Per quanto si siano mobilitati in tanti per chiedere un intervento più deciso da parte dei servizi di sicurezza, l’ennesimo episodio di aggressione dimostro che poco è stato fatto.
Anche i media del paese si sono mossi, puntando il dito sulle evidenti falde dei servizi antiterrorismo bosniaci e addirittura andando velatamente ad insinuare che forse non si tratti di incompetenza ma di una scelta ponderata di dare spazio alle frange estremiste.
Ovviamente è molto importante analizzare questa situazione dal punto di vista dell’allarme degli altri paesi europei che hanno monitorato con attenzione, e continuano a farlo, la Bosnia temendo ciò che avviene al suo interno.
In tanti, appunto, sono preoccupati dal fatto che la Bosnia sia proprio un centro di reclutamento di nuove cellule terroristiche e la vicenda che ha coinvolto Husein Bosnić ne sarebbe una piena dimostrazione.
È importante sottolineare che i bosniaci sono, in numero massiccio, più islamici per una questione di conversione che avvenne nella metà del ‘400. Visto che la Bosnia veniva dominata dall’impero ottomano, molti cittadini si convertirono per poter avere dei privilegi, ma le pratiche religiose connesse all’Islam erano più una sorta di adattamento, una sorta di sincretismo religioso che prevedeva semplicemente di andare ad accorpare queste con i riti propri già presenti all’interno della cultura.
Quindi la religione non veniva praticata in maniera radicale o integralista. Ad un certo punto però, circa 400 anni dopo, i bosniaci aderenti all’Islam divennero una minoranza. La questione si complica molto a causa del fatto che, nel 1878 con il Congresso di Berlino, si associarono le diverse etnie alla confessione religiosa, in una sorta di taglia e cuci decisamente forzato. Col trascorrere degli anni successivi l’Islam divenne una delle tante pratiche religiose del paese.
Si tratta di un modo di praticare la religione islamica tra i più secolarizzati in assoluto, che consente di modernizzare la religione, tenendo però in conto dei dettami del Corano.
Il problema del conflitto tra le diverse etnie jugoslave, però, portò, nel 1990, alla fondazione di un partito (SDA) di matrice islamica e con l’intento di rappresentare i musulmani jugoslavi.
E qui che Islam e politica si intrecciano fortemente al nazionalismo bosniaco, nonostante non ci furono estremismi nemmeno in questo caso.

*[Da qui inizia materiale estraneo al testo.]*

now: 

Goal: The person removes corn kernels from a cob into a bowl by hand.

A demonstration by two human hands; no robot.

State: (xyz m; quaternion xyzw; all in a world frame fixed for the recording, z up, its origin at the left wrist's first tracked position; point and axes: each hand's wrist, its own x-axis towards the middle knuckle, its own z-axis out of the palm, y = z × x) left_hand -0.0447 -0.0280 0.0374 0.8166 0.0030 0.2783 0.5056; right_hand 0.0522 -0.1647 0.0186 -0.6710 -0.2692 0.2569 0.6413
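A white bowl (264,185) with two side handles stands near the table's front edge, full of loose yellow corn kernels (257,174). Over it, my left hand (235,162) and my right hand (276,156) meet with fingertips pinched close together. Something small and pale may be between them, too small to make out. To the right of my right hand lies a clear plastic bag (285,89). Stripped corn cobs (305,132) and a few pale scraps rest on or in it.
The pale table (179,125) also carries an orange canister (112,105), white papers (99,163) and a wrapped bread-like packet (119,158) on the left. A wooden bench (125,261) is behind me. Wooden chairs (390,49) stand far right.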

Il partito, per quanto potesse sembrare avere una base ideologica, più che altro sfruttava l’ideologia per le sue ambizioni nazionalistiche.
Ad ogni modo, nel 1993 si vede nascere il movimento delle “brigate musulmane” che tecnicamente avrebbero dovuto difendere la popolazione musulmana dalle aggressioni croate e serbe, ovvero dai cristiani.
Questo portò a stringere un legame più forte con il mondo musulmano che si trovava aldilà del confine dei Balcani, sebbene nella pratica i due modi di vedere la religione fossero molto differenti.
Per difendere i bosniaci musulmani, il mondo islamico si mobilitò sotto ogni punto di vista, con risorse di qualunque tipo sia militari che economiche che diplomatiche.
Il discorso di base, in realtà, è esattamente da rintracciare nella medesima lettera di Selvedin Beganovic che si fa portavoce di quella che è da tempo una realtà concreta in Bosnia: le difficoltà della popolazione che sono prioritarie e che possono portare ad aprire ampi varchi al fondamentalismo islamico.